[Stored records]
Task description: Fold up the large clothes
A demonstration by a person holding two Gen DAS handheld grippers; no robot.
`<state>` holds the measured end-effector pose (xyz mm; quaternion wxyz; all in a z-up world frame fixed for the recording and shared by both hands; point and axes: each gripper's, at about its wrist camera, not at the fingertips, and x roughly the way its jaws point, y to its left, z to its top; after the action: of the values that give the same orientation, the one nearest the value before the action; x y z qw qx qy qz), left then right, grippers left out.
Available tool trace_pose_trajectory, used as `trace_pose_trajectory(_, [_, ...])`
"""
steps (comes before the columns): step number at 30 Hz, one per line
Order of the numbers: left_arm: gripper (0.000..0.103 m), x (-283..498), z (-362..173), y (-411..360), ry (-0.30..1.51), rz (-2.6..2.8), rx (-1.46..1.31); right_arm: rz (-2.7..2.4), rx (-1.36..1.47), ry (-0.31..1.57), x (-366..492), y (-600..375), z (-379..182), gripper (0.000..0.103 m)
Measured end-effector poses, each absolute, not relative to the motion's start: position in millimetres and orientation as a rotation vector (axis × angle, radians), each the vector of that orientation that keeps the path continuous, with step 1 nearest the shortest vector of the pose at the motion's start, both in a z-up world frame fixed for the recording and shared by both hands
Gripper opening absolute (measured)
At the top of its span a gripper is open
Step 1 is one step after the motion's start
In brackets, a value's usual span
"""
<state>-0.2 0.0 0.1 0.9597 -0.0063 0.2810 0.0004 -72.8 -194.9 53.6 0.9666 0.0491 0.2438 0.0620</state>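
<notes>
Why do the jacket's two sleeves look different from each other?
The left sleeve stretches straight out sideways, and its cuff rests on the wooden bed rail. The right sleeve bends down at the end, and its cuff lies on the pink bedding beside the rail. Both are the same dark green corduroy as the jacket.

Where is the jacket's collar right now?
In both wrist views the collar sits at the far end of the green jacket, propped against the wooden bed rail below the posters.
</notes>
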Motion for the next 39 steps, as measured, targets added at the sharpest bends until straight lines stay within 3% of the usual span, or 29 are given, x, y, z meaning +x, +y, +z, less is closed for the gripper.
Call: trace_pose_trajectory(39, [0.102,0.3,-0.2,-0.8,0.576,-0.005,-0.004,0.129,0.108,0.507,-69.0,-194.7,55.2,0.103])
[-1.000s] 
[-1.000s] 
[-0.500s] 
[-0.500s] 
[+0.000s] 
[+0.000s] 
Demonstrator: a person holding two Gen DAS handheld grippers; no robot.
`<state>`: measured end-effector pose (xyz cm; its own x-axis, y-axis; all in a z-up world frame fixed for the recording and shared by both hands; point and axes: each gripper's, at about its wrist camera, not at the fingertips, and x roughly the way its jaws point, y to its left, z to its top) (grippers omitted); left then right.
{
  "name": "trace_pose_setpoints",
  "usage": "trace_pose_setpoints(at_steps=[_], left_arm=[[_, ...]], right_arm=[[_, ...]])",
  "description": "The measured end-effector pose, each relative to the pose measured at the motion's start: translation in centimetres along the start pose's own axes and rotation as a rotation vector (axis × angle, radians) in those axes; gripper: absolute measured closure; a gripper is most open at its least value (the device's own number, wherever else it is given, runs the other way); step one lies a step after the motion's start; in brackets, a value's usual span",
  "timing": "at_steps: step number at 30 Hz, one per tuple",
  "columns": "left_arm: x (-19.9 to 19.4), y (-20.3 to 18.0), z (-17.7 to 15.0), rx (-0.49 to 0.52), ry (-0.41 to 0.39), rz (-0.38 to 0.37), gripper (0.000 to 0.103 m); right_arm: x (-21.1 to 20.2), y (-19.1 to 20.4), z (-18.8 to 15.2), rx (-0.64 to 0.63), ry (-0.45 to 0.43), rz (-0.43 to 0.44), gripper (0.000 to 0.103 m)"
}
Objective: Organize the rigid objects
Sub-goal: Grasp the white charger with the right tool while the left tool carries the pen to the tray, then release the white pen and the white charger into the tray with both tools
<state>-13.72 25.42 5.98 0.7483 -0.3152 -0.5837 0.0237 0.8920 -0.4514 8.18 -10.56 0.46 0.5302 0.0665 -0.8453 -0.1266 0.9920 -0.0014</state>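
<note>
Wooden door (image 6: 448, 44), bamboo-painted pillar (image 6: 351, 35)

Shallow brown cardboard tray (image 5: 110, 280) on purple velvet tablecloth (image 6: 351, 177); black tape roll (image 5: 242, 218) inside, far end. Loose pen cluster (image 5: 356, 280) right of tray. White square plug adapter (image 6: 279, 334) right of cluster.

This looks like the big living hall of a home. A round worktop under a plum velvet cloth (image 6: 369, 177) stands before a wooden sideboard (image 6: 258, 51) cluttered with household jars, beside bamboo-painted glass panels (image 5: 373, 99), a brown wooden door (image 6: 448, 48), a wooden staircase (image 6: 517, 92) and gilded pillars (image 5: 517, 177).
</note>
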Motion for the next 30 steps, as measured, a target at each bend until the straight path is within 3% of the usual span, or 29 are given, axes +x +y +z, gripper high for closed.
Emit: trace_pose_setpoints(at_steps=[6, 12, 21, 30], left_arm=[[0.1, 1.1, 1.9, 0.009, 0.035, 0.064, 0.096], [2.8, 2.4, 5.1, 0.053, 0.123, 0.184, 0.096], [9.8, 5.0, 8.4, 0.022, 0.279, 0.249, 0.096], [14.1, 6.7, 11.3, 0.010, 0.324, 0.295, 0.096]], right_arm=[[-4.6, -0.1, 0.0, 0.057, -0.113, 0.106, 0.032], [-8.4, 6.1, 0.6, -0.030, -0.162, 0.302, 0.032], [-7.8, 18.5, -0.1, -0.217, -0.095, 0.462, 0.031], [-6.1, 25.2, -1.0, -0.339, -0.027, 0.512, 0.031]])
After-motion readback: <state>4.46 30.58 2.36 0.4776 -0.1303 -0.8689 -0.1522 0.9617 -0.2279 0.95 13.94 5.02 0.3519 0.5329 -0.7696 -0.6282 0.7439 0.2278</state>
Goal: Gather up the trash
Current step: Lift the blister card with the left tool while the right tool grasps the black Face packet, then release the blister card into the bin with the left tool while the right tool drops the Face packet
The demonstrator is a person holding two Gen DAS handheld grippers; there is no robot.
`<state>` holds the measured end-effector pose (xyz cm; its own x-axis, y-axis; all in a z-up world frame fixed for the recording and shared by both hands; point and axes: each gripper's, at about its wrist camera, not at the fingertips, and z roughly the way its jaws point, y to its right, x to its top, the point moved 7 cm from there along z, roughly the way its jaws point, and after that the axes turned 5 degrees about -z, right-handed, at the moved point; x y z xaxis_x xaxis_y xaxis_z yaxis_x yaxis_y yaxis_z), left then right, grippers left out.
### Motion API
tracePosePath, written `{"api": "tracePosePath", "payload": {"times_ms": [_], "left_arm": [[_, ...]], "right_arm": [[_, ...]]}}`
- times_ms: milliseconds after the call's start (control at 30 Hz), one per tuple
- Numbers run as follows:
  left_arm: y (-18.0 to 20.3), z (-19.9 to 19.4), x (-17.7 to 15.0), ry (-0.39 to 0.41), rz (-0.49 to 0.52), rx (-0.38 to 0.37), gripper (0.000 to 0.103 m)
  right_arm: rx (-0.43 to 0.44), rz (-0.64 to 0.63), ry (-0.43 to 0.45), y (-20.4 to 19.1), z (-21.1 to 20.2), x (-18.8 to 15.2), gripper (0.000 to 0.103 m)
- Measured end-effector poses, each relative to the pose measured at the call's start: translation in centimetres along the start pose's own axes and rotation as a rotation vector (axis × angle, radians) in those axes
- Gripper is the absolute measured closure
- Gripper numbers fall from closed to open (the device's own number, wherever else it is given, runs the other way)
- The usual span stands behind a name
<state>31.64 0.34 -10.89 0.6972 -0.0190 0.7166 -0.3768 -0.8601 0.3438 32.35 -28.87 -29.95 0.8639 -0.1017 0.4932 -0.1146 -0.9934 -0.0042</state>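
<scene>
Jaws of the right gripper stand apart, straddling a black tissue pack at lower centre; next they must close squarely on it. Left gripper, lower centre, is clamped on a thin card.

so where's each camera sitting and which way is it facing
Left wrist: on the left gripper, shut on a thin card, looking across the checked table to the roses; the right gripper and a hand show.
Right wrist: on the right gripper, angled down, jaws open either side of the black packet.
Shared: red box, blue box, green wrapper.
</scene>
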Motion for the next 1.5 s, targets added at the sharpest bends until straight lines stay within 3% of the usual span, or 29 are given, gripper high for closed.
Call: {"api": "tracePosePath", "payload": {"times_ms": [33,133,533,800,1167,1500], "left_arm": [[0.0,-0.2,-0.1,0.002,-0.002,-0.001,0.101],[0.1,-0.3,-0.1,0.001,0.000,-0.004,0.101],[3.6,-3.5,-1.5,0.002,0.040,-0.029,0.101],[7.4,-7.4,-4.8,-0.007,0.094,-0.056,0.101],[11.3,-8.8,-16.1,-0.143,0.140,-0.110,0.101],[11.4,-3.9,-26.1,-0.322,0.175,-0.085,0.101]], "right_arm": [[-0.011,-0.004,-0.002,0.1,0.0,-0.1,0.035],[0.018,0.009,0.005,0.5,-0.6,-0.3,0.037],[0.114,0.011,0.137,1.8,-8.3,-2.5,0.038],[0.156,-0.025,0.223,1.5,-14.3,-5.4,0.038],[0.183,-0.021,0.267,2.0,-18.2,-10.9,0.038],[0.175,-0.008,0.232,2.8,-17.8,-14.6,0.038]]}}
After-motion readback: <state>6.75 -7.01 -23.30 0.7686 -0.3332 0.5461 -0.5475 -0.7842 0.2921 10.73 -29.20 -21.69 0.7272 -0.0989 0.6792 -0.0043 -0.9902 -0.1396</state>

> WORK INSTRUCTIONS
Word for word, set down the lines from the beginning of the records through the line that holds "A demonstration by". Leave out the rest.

> ANSWER FOR THIS EXERCISE
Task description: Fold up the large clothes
A demonstration by a person holding two Gen DAS handheld grippers; no robot.

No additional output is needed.